▶ _Data records_:

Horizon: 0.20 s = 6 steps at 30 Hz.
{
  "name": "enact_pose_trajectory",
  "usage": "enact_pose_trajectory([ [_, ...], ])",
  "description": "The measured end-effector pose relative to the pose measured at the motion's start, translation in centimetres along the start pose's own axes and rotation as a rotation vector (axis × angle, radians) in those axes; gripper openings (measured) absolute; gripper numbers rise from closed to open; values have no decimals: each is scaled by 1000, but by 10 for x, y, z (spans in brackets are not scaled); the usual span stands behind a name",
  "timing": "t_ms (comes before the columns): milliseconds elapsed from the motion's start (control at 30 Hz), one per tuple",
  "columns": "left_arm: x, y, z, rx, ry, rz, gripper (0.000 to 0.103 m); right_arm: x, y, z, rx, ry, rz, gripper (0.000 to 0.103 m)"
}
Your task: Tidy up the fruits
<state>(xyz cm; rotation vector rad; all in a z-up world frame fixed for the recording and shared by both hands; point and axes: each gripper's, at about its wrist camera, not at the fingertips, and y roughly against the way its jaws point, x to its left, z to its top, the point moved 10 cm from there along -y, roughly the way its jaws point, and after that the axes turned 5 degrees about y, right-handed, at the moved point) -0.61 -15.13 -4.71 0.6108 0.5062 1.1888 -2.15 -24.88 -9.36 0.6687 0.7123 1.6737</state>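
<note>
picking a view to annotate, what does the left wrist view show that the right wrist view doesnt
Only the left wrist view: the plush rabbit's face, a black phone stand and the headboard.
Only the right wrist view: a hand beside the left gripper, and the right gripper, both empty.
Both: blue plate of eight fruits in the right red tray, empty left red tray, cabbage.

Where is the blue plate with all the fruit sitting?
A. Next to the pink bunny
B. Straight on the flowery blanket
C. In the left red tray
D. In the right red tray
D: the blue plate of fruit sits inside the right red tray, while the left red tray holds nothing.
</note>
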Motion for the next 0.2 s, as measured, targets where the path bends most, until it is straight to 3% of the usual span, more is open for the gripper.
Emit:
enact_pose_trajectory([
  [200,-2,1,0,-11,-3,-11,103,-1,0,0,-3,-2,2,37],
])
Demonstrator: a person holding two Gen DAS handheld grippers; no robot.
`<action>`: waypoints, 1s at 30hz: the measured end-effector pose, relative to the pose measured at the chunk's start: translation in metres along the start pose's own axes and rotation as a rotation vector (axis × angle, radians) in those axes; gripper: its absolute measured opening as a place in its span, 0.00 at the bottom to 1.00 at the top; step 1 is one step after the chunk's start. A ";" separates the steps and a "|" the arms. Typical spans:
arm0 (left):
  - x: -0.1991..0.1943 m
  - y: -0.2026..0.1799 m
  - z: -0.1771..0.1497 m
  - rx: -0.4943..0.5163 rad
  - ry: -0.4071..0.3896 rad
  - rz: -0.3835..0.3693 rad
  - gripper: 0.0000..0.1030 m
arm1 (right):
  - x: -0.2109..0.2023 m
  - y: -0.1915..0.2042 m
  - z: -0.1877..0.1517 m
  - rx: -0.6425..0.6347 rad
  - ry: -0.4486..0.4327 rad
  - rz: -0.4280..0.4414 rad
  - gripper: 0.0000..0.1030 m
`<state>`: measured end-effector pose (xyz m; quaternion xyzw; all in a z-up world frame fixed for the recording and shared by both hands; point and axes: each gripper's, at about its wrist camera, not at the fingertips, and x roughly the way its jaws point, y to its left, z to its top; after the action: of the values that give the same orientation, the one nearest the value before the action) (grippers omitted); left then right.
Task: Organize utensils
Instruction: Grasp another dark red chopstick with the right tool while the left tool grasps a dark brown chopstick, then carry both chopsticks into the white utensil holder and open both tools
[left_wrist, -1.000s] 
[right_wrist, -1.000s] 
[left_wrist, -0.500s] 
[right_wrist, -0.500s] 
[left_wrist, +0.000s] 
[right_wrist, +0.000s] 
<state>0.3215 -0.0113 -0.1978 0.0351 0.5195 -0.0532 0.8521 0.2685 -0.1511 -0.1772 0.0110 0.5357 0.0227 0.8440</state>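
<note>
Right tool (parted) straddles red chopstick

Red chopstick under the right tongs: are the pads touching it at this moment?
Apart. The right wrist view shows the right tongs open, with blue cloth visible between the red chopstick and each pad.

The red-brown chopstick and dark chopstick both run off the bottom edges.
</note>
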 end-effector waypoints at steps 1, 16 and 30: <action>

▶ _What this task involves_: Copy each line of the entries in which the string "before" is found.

▶ _Exercise response_:
  "timing": "t_ms (comes before the columns): milliseconds elapsed from the motion's start (control at 30 Hz), one per tuple",
`<state>`: measured end-effector pose (xyz m; quaternion xyzw; all in a z-up world frame fixed for the recording and shared by both hands; point and axes: each gripper's, at about its wrist camera, not at the fingertips, and x roughly the way its jaws point, y to its left, z to its top; after the action: of the values that give the same orientation, the one nearest the value before the action) (grippers omitted); left then right.

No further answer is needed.